The Heroes of Sakakino

Chapter 2 Trust

Like usual, as of late, there was no hyperactive Kokoro to greet them as Kotonoha's front gate slid open in its slow, electronic method of monotonous presentation. This troubled Kotonoha most as Eiichi noticed, since he'd only witnessed Kokoro's tenacious excitement for a few minutes before her bright face turned to a grimace at the sight of him. Kotonoha and Eiichi padded up the drive path to her door and she withdrew her keys.

Inside, Kotonoha resounded perfunctorily, "We're home!" expecting the voice of her mother to call from around the modestly well-designed walls of her estate's interior. There was no immediate response as they kicked their shoes off and set them by the step. Eiichi took Kotonoha's coat and proceeded to remove his blazer when a man stepped into their view from the doorway.

It was Kotonoha's father, a rather tall, broad shouldered man with a staunch face of stress lines and appeal of pertinence. His somewhat tired eyes peered at the two blithely from behind a pair of box framed spectacles.

"Dad!" Kotonoha skidded forward to him.

"There's my Kotonoha," a gentle smile broke out on his creased mouth.

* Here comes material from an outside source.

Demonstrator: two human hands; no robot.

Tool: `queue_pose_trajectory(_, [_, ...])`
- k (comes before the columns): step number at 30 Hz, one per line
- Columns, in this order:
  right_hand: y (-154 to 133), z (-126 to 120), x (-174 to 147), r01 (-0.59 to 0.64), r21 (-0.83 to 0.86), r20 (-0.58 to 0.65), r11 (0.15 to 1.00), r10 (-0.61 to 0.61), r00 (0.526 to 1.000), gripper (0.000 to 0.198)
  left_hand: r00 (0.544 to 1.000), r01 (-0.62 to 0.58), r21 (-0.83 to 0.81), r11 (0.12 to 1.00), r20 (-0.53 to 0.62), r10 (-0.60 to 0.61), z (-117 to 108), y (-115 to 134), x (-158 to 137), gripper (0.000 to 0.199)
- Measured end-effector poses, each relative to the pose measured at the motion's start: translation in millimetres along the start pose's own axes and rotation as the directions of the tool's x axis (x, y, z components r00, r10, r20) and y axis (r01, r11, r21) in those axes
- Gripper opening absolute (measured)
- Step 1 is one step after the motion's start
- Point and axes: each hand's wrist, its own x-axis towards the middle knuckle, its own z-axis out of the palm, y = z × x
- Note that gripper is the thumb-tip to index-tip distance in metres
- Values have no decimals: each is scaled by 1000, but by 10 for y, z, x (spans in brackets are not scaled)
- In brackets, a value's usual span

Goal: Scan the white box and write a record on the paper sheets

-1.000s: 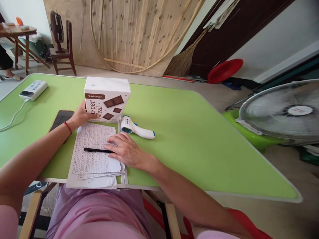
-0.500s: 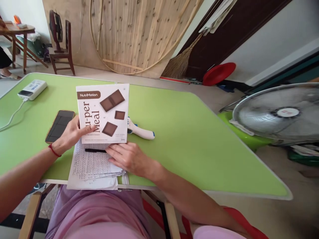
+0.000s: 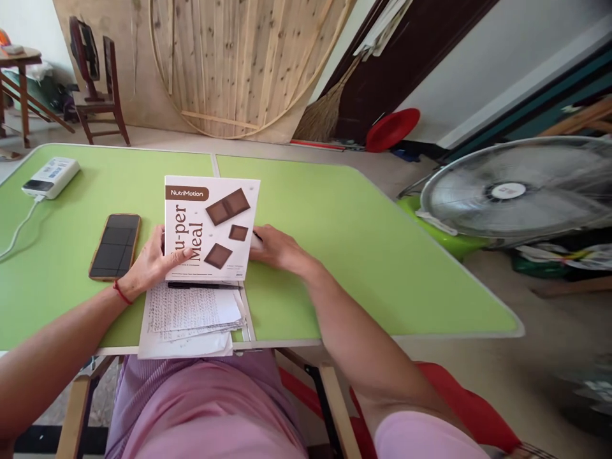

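My left hand is closed on the lower left side of a white box printed "NutriMotion" with brown chocolate pieces, thumb across its front. The box stands upright over the papers. At the box's right edge, my right hand is curled round a white handheld device, of which only a small part shows; its fingers are largely behind the box. Handwritten sheets lie below, with a black pen across their top, partly covered by the box.
A dark phone lies left of the box on the green table. Farther left is a white power bank with a cable. A large fan stands beyond the right edge. A chair and a broom are farther back.
My right hand has left the papers and pen and moved up and right to the white device beside the box. The view has shifted; the box stays in my left hand.
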Motion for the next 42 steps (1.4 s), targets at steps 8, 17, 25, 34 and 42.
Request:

He had to kneel down a little, just in time to greet his eldest daughter, her arms flung up and around his shoulders.

"I thought you weren't back for another week!"

"Well, we had to close things out early, I have some extra time before I fly out again."

As Kotonoha stepped lightly from him, Mister Katsura's eyes greeted the sight of the young man stepping from the doorway.

Eiichi bowed, feeling like he was in one of those Navy maritime films. All consideration for immediate response to any topics that may ensue in conversation were neatly packed away in the quietest confines of his mind. Even if he picked up tells from Mister Katsura's output, which he would, he would politely keep them to himself.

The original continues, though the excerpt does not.